# [ASSIGNMENT]
Word for word, restate the data that follows, omitting the images.
################
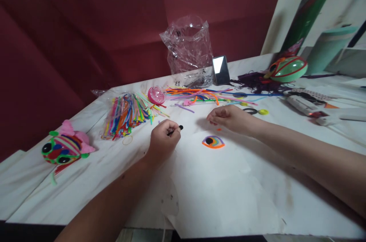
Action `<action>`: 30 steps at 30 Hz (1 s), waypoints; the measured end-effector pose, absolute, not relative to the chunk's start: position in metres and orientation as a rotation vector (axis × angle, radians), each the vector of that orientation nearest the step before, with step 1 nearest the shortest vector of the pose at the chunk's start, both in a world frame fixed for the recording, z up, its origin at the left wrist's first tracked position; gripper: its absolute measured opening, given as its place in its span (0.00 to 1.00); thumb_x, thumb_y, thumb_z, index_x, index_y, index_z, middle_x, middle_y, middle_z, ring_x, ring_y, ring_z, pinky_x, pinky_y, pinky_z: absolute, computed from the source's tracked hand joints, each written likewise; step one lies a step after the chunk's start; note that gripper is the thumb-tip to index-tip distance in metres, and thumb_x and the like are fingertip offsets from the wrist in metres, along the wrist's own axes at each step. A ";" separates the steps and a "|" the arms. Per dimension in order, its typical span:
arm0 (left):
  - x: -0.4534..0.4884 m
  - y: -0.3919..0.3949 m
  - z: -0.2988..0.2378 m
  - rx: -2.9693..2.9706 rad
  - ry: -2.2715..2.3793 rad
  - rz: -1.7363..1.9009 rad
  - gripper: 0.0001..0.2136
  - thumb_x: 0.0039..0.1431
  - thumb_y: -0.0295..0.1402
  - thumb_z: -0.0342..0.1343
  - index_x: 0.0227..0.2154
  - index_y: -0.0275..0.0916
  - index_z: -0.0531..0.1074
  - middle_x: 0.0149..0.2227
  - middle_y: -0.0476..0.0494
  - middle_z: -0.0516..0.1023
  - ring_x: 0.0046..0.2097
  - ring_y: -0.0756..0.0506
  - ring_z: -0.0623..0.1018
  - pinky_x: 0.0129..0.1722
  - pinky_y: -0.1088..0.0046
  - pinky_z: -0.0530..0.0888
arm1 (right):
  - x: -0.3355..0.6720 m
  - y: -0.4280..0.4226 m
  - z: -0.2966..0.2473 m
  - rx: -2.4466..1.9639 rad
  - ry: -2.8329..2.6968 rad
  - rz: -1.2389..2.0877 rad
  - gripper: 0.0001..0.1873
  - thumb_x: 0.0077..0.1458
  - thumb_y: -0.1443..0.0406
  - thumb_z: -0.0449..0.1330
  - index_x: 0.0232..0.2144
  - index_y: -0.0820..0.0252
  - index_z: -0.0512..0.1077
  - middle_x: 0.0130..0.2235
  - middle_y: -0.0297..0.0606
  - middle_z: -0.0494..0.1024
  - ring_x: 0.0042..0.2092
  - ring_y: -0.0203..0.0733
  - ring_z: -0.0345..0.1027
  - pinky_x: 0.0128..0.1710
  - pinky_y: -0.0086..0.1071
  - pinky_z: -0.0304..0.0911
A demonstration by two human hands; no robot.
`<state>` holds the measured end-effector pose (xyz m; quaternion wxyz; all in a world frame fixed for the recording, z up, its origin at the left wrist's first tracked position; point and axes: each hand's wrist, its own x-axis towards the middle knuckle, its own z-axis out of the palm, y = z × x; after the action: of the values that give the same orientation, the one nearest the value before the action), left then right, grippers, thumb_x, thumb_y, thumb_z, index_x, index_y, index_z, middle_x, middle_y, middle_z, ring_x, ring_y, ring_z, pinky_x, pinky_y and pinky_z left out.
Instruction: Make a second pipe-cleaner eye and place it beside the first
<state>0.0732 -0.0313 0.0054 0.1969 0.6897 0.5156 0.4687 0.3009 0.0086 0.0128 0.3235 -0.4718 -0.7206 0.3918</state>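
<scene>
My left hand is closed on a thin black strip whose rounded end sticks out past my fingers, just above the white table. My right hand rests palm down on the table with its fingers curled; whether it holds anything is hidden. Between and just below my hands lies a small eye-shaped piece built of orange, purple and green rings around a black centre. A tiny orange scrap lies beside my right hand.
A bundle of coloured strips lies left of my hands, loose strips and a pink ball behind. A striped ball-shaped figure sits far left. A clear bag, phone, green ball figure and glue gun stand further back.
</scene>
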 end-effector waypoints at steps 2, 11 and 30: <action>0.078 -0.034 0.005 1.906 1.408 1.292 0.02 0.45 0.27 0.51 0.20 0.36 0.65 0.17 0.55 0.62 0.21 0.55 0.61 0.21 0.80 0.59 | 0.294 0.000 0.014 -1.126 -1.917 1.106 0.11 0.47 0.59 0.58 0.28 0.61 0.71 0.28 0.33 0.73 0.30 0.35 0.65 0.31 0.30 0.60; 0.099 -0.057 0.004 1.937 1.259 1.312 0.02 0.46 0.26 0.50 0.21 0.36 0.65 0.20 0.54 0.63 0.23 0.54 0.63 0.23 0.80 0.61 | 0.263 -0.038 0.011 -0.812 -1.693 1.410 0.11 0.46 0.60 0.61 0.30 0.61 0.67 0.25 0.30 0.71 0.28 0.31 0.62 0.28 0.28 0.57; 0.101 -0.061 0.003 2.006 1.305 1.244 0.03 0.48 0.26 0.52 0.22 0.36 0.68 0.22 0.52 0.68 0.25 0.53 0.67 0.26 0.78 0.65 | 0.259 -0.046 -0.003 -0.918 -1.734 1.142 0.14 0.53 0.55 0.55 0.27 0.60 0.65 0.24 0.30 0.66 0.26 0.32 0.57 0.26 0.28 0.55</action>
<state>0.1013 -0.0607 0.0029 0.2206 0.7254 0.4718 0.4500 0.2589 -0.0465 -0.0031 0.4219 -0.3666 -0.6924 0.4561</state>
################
# [ANSWER TO THIS EXERCISE]
Action `<action>`: 30 steps at 30 Hz (1 s), waypoints; the measured end-effector pose, absolute, not relative to the chunk's start: position in metres and orientation as a rotation vector (axis × angle, radians), each the vector of that orientation nearest the step before, with step 1 nearest the shortest vector of the pose at the chunk's start, both in a world frame fixed for the recording, z up, its origin at the left wrist's first tracked position; gripper: its absolute measured opening, given as its place in its span (0.00 to 1.00); thumb_x, thumb_y, thumb_z, index_x, index_y, index_z, middle_x, middle_y, middle_z, ring_x, ring_y, ring_z, pinky_x, pinky_y, pinky_z: absolute, computed from the source's tracked hand joints, each written likewise; step one lies a step after the chunk's start; note that gripper is the thumb-tip to index-tip distance in metres, and thumb_x and the like are fingertip offsets from the wrist in metres, along the wrist's own axes at each step. A ";" separates the steps and a "|" the arms. Per dimension in order, its typical span:
arm0 (left):
  - x: -0.4534..0.4884 m
  - y: -0.3919..0.3949 m
  - z: -0.2988..0.2378 m
  - rx: -2.9693..2.9706 rad
  - ry: -2.2715..2.3793 rad
  - rz: -1.7363..1.9009 rad
  - gripper: 0.0001..0.2136
  - thumb_x: 0.0039..0.1431
  - thumb_y: -0.0295..0.1402
  - thumb_z: -0.0342..0.1343
  - index_x: 0.0227..0.2154
  - index_y: -0.0275..0.0916
  - index_z: -0.0531..0.1074
  - middle_x: 0.0149..0.2227
  - middle_y: -0.0476..0.0494
  - middle_z: -0.0516..0.1023
  - ring_x: 0.0046..0.2097
  - ring_y: -0.0756..0.0506
  - ring_z: -0.0623..0.1018
  - pinky_x: 0.0129..0.1722
  - pinky_y: -0.1088..0.0046
  - pinky_z: -0.0530..0.0888
arm1 (right):
  - x: -0.3355..0.6720 m
  - y: -0.4280..0.4226 m
  - z: -0.2966..0.2473 m
  - rx: -2.4466..1.9639 rad
  - ry: -2.8329..2.6968 rad
  - rz: -1.2389..2.0877 rad
  - gripper: 0.0001..0.1873
  - thumb_x: 0.0077..0.1458
  - thumb_y: -0.1443..0.0406
  - thumb_z: -0.0449..0.1330
  - index_x: 0.0232..0.2144
  - index_y: -0.0820..0.0252
  - index_z: -0.0512..0.1077
  - middle_x: 0.0130..0.2235
  - middle_y: -0.0297..0.0606
  - middle_z: -0.0494..0.1024
  - ring_x: 0.0042..0.2092
  - ring_y: -0.0203..0.0733
  - ring_z: -0.0345..0.1027
  - pinky_x: 0.0128..0.1710
  - pinky_y: -0.0086..0.1071
  - pinky_z: -0.0304..0.0911
A demonstration by two human hands; no robot.
`<state>` holds the measured end-effector pose (xyz m; quaternion wxyz; all in a world frame fixed for the recording, z up, its origin at the left wrist's first tracked position; point and axes: each hand's wrist, its own x-axis towards the middle knuckle, its own z-axis out of the palm, y = z × x; after the action: of the values that give the same orientation, the one nearest the value before the action), left then right, grippers, thumb_x, thumb_y, thumb_z, index_x, index_y, index_z, middle_x, middle_y, middle_z, ring_x, ring_y, ring_z, pinky_x, pinky_y and pinky_z left out.
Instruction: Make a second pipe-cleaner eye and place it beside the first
<state>0.0732 -0.0313 0.0054 0.1969 0.6897 0.5156 0.4687 0.3009 0.0086 0.0128 0.3235 -0.4718 -0.7206 0.3918</state>
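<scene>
My left hand is closed on a thin black strip whose rounded end sticks out past my fingers, just above the white table. My right hand rests palm down on the table with its fingers curled; whether it holds anything is hidden. Between and just below my hands lies a small eye-shaped piece built of orange, purple and green rings around a black centre. A tiny orange scrap lies beside my right hand.
A bundle of coloured strips lies left of my hands, loose strips and a pink ball behind. A striped ball-shaped figure sits far left. A clear bag, phone, green ball figure and glue gun stand further back.
</scene>
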 end-effector waypoints at steps 2, 11 and 30: <action>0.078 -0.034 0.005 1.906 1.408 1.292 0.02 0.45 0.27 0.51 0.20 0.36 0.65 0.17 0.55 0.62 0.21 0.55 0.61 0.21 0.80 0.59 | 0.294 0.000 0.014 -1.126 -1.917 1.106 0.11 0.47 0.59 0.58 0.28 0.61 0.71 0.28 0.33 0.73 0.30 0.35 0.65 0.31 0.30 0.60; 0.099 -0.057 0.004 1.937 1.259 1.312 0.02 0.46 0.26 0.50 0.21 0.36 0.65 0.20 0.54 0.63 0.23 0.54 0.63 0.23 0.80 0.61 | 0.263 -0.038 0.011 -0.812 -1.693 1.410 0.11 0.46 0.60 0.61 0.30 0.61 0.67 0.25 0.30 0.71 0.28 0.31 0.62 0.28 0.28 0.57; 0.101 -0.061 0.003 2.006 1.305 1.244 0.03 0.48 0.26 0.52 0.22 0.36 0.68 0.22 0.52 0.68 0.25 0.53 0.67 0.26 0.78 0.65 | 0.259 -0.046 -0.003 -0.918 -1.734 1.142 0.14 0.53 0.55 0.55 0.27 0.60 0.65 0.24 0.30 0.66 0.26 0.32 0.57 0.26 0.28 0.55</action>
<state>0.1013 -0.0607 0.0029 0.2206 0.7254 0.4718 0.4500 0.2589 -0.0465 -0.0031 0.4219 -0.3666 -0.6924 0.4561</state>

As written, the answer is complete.